**Exercise goal**
Could you reproduce the line where "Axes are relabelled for" occurs and all lines after it in the listing below, through the final one, without changing anything?

**Stored data**

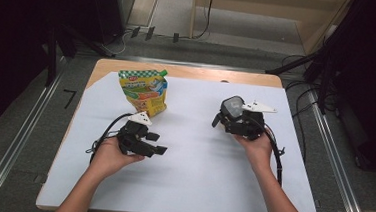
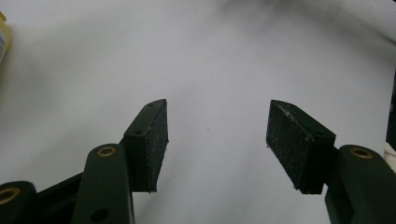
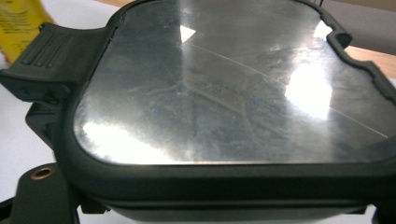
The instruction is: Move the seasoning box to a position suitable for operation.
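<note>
left gripper (image 1: 156, 143) sits low on the white sheet (image 1: 197, 162) at about eight o'clock, held in the person's left hand (image 1: 107, 155), jaws spread wide and pointing toward three o'clock. in the left gripper view its two black pads (image 2: 152, 140) stand well apart with bare sheet between them, nothing gripped. over at two o'clock, the right gripper (image 1: 225, 116) is clamped on a black-framed container with a clear lid (image 1: 233, 106), carried in the right hand (image 1: 256, 146). the right gripper view looks straight across that lid (image 3: 224, 88), glossy and scratched, glare on it, a ribbed latch tab (image 3: 46, 44) at its ten o'clock corner. the colourful snack pouch (image 1: 144, 90) lies at eleven o'clock on the sheet, just beyond the left gripper, apart from both.
</note>
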`<state>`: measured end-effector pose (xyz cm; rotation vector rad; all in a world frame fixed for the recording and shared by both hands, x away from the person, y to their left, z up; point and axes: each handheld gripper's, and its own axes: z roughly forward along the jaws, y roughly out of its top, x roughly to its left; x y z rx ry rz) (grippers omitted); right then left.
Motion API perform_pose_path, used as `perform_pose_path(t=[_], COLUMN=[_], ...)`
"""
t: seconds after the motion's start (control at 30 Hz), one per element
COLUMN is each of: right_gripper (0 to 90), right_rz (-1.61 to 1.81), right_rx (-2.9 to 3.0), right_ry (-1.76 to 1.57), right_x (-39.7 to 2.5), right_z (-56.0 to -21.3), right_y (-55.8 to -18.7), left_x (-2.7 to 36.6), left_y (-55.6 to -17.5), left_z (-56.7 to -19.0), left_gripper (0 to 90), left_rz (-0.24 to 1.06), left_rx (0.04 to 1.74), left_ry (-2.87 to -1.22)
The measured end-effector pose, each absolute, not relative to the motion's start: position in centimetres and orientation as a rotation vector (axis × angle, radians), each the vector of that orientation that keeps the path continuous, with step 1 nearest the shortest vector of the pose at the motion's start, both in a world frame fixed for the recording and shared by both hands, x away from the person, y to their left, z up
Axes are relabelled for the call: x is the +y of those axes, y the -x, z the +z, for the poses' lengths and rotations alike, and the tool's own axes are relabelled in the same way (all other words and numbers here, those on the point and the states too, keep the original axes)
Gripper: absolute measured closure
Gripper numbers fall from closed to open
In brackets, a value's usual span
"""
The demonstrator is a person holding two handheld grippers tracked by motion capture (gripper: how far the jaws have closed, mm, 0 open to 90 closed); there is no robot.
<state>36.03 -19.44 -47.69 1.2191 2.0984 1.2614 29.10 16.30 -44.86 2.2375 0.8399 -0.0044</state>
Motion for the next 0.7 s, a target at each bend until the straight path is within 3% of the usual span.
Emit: perform_pose_path(t=[0.7], right_gripper=[15.7], right_rz=[1.257], right_rx=[2.216], right_ry=[-1.131], right_x=[-18.5], right_z=[-47.1], right_y=[-30.3], left_x=[15.9], left_y=[-29.9], left_z=[-45.1], left_gripper=[40.1], left_rz=[-0.030], left_rx=[0.846], left_ry=[-2.228])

**Result**
Axes are relabelled for the call: x is the +y of those axes, y the -x, z the +z, for the poses' lengths and rotations alike, and the tool's own axes are relabelled in the same way (all other words and numbers here, those on the point and the states too, keep the original axes)
Gripper: absolute measured closure
Gripper numbers fall from closed to open
In brackets, a value's usual span
"""
The demonstrator is a person holding two handheld grippers tracked by motion capture (gripper: how far the jaws have closed, mm, 0 open to 90 closed); there is no robot.
<state>36.03 -19.44 -47.69 1.2191 2.0984 1.2614 29.10 16.30 -44.86 2.2375 0.8399 -0.0044</state>
Motion for the next 0.7 s, a target at each bend until the straight path is within 3% of the usual span.
Emit: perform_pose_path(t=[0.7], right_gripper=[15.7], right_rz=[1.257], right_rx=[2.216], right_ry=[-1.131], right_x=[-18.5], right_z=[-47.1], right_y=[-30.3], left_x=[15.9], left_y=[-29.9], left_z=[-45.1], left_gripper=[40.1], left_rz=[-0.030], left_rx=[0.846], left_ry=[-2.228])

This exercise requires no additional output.